___ Source material ___

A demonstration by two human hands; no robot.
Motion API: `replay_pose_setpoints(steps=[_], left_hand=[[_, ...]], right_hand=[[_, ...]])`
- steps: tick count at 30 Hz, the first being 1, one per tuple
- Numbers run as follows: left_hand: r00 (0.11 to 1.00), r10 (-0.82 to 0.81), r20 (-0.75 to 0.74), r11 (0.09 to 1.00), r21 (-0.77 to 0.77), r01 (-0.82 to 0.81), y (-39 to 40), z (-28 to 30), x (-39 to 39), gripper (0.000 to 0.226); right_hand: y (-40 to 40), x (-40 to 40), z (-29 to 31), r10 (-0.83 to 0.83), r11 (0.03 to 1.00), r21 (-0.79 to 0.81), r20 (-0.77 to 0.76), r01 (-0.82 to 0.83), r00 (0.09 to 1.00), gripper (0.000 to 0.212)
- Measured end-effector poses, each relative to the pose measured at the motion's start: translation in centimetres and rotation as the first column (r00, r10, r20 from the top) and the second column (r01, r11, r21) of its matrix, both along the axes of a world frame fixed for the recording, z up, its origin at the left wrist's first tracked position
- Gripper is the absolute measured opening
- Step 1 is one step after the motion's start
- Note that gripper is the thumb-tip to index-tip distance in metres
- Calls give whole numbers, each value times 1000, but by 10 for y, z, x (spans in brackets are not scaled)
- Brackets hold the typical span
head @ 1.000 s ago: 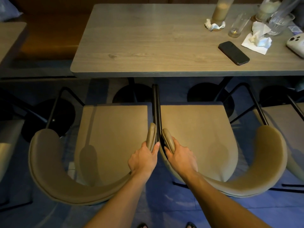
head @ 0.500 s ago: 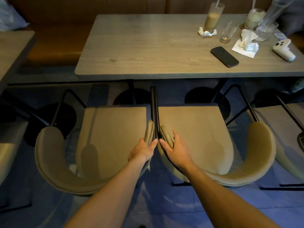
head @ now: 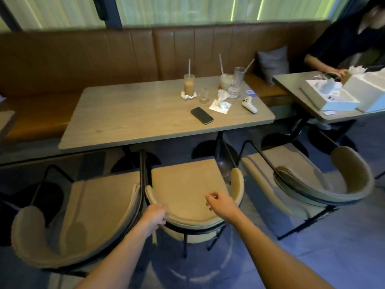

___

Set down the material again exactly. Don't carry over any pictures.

• _Response to this exercise_:
A demonstration by two human hands; no robot.
Motion API: `replay_pose_setpoints(steps=[_], left_hand=[[_, ...]], right_hand=[[_, ...]])`
- steps: tick count at 30 Hz, the first being 1, one per tuple
- Numbers run as follows: left_hand: r00 (0.11 to 1.00), r10 (-0.82 to 0.81), r20 (-0.75 to 0.74), r11 (0.09 to 1.00), r21 (-0.77 to 0.77), r01 (-0.82 to 0.81), y (-39 to 40), z (-28 to 30), x (-39 to 39), gripper (0.000 to 0.226); right_hand: y (-40 to 40), x (-40 to 40), z (-29 to 31), r10 (-0.83 to 0.83), r11 (0.03 to 1.00), r21 (-0.79 to 0.81), r20 (-0.77 to 0.76), r01 (-0.82 to 0.83), r00 (0.09 to 1.00), gripper (0.000 to 0.212)
- Measured end-effector poses, each relative to the pose measured at the motion's start: translation in centimetres and rotation as the first column (r00, r10, r20 from the top) and the second column (r01, r11, r21) of its matrix, both along the axes of a world frame fixed for the recording, z up, its origin at the left wrist's first tracked position
- Gripper is the absolute measured opening
- Step 1 is one step after the motion's start
- Note that gripper is the thumb-tip to index-tip distance in metres
- Calls give whole numbers, each value times 1000, but by 10 for y, z, x (spans in brackets are not scaled)
- Brackets hold the typical span
head @ 1.000 s ago: 
head @ 0.500 s ago: 
head @ now: 

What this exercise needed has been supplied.